> PROBLEM STATEMENT: Needed from the data below: every line from the one with "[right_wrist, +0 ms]" up to and including the one with "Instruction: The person", repeated exactly and with nothing else.
..........
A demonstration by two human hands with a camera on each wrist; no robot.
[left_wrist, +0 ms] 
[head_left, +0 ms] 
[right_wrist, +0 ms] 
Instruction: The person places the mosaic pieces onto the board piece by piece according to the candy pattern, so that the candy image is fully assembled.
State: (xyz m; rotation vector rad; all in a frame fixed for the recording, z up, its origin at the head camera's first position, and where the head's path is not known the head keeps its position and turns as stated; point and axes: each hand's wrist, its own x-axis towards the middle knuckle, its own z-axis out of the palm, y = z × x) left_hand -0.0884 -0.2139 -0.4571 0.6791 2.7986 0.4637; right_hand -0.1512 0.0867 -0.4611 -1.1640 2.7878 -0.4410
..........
> REPLY TO THE EXERCISE:
[right_wrist, +0 ms] 
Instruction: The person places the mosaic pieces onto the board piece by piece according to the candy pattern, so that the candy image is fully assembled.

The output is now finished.